I would like to suggest that there is something about Pope Francis, rooted in his Jesuit spirituality, that is an important part in understanding his appeal. St. Ignatius Loyola, the founder of the Jesuits, was shaped by a distinct spiritual experience, which, in turn, shapes Jesuits to this very day. Ignatius had a mystical experience of God from which he would be able to "find God in all things." This experience not only shaped him, but also has continued to shape Jesuits in the almost 500 years since Ignatius.
For the 16th century, Ignatius' experience was an astonishing one. It meant that God was not only found inside churches or monasteries. Indeed, in Jesuit spirituality, God could be found everywhere.

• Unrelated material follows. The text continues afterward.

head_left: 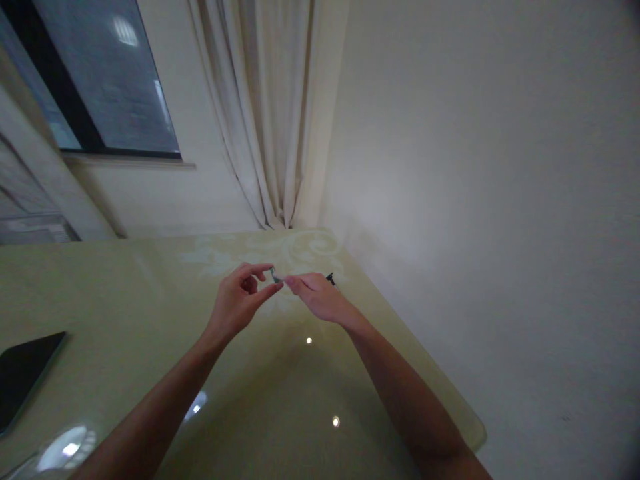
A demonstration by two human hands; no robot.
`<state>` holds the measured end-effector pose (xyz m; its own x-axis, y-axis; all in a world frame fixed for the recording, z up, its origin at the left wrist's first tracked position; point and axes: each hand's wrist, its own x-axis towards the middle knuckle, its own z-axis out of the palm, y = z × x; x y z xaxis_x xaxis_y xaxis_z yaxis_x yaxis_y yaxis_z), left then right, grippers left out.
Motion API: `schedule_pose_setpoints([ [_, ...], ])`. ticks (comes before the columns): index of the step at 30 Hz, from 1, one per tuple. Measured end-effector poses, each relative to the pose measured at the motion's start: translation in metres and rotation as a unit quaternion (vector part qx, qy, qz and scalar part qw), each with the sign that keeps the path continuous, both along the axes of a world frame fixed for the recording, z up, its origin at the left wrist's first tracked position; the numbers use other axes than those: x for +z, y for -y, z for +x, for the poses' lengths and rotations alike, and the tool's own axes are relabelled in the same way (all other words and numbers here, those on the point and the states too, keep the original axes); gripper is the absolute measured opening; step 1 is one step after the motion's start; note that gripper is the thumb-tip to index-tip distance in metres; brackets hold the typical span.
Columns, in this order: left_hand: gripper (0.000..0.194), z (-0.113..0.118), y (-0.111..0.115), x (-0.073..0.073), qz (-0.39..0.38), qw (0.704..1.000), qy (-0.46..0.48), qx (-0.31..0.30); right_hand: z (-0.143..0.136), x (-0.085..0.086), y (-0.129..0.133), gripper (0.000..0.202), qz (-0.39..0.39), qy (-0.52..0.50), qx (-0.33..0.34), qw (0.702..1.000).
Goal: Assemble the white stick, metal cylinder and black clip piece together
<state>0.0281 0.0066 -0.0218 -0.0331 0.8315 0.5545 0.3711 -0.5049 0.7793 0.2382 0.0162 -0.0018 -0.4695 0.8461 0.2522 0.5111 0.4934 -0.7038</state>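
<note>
Above the far part of the table, my left hand (234, 298) pinches a small grey-green piece (275, 275) between thumb and forefinger. The piece looks thin and bent, but its exact kind is too small to tell. My right hand (321, 297) is closed right beside it, its thumb and forefinger meeting at the piece's right end. What those right fingers grip is mostly hidden behind them. A small black object (330, 277) sticks out past the back of my right hand; I cannot tell whether it is held or lies on the table.
The glossy yellow-green table (150, 300) reflects several lights. A dark tablet-like slab (29, 370) lies at its left side. A wall (475, 200) runs along the right edge. Beyond the far edge hang a curtain (270, 120) and a window (110, 73).
</note>
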Motion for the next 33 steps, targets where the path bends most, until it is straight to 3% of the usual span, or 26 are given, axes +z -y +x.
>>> schedule_pose_setpoints([
  [5,0.037,0.000,0.002,0.002,0.006,1.000,0.003,-0.002,0.002,0.002,0.000,0.056,0.004,-0.004,-0.026,1.000],
  [10,0.037,0.000,0.003,0.003,0.002,1.000,0.005,-0.012,0.003,0.004,0.001,0.055,-0.017,-0.017,0.009,1.000],
  [13,0.037,0.001,0.005,0.004,0.001,1.000,0.002,-0.018,0.003,0.005,0.001,0.053,-0.003,-0.013,-0.023,1.000],
  [18,0.036,0.003,0.009,0.007,0.007,0.999,0.000,-0.032,0.004,0.005,0.000,0.056,-0.031,-0.031,0.016,0.999],
  [23,0.035,0.005,0.011,0.007,0.010,0.999,-0.006,-0.038,0.004,0.005,-0.001,0.058,-0.023,-0.040,-0.014,0.999],
  [26,0.035,0.005,0.009,0.005,0.006,0.999,-0.005,-0.035,0.002,0.002,-0.002,0.058,-0.018,-0.044,0.009,0.999],
  [33,0.038,0.003,0.003,0.000,-0.025,0.999,0.005,-0.032,0.000,-0.011,-0.010,0.060,-0.022,-0.049,-0.018,0.998],
])
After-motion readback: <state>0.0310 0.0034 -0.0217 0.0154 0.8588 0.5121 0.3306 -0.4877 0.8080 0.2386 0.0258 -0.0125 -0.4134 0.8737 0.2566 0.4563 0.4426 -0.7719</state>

With this experience of Ignatius, Jesuit priests and brothers quickly moved beyond the walls of a monastery or church. Indeed, in the National Statuary Hall at the U.S. Capitol, every state has statues of famous people from that state. Among the numerous statues, two are Jesuits: Jacques Marquette and Eusebio Francisco Kino, who were placed there for their works of exploration of North America. Later in their lives, Thomas Jefferson and John Adams corresponded with one another after years of fighting. They wrote about the burgeoning republic they had helped create. Adams was concerned, in 1816, that the Jesuits would be a threat to the new republic: "I do not like the reappearance of the Jesuits...Shall we not have regular swarms of them here, in as many disguises as only a king of the gipsies can assume, dressed as printers, publishers, writers and schoolmasters? If ever there was a body of men who merited damnation on earth and in Hell, it is this society of Loyola's. Nevertheless, we are compelled by our system of religious toleration to offer them an asylum."
Adams was, in part, right. Jesuits do come in many "disguises" and work in many different ways. But the key is that the experience of God is not confined and God can be found in all things. With this framework, ordinary life becomes rich, as it is a place where one can encounter God and the extraordinary can be found.